The problem:
A faithful copy of the data is the goal; set it down exactly, without the images.

Provided data:
=======

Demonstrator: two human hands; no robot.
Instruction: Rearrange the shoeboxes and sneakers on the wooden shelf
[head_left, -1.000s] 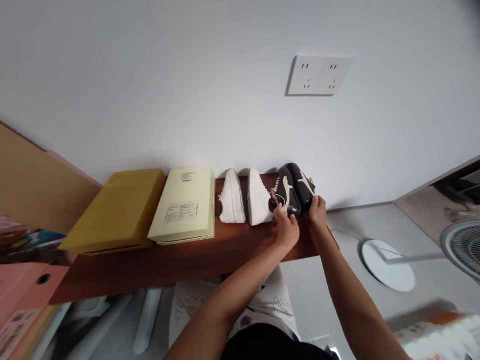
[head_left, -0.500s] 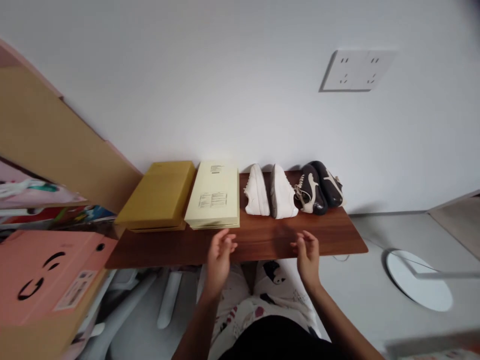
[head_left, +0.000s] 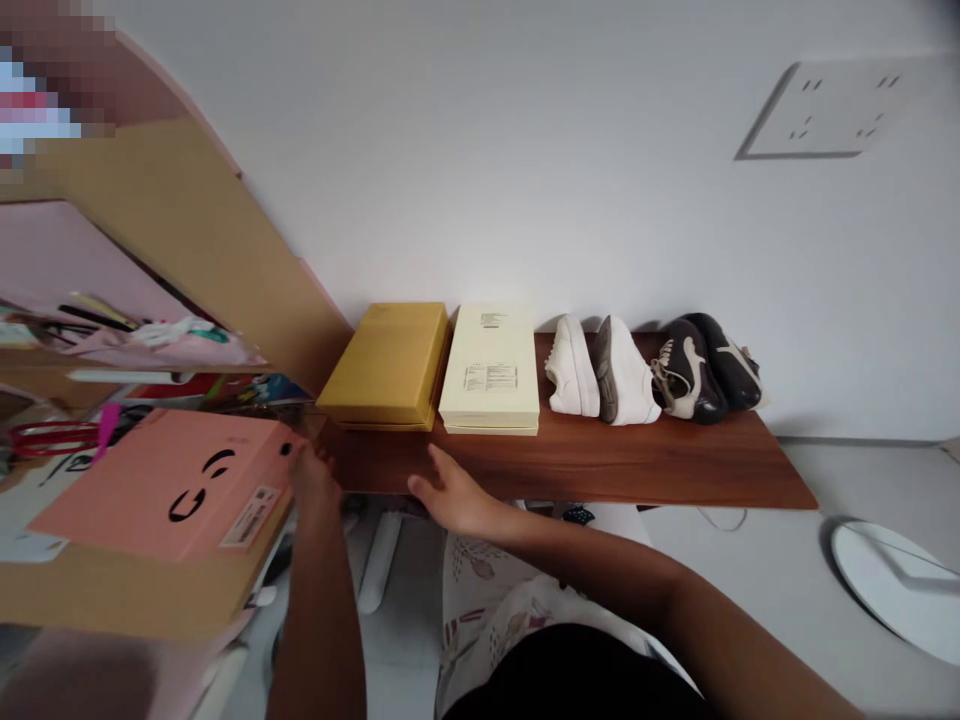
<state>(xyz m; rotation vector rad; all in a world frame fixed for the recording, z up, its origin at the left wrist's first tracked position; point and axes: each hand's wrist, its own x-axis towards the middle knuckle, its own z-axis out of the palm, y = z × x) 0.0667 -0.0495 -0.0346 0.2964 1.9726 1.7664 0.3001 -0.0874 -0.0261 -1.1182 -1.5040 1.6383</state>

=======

Answer for the task:
Demonstrator: two human hands; no robot.
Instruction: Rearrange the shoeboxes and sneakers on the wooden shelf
[head_left, -1.000s] 
[head_left, -0.500s] 
[head_left, +0.000s] 
<state>(xyz m; rotation vector rad; all in a world frame fixed for the recording, z up, its origin at the left wrist's first tracked position; point and axes: each hand's wrist, its own x-axis towards the middle knuckle, its own z-axis out of the palm, y = z × x) 0.0667 -0.0495 -0.0346 0.2964 1.9726 1.7664 0.3001 -0.0874 -0.0261 -1.1182 -1.5040 1.6383</state>

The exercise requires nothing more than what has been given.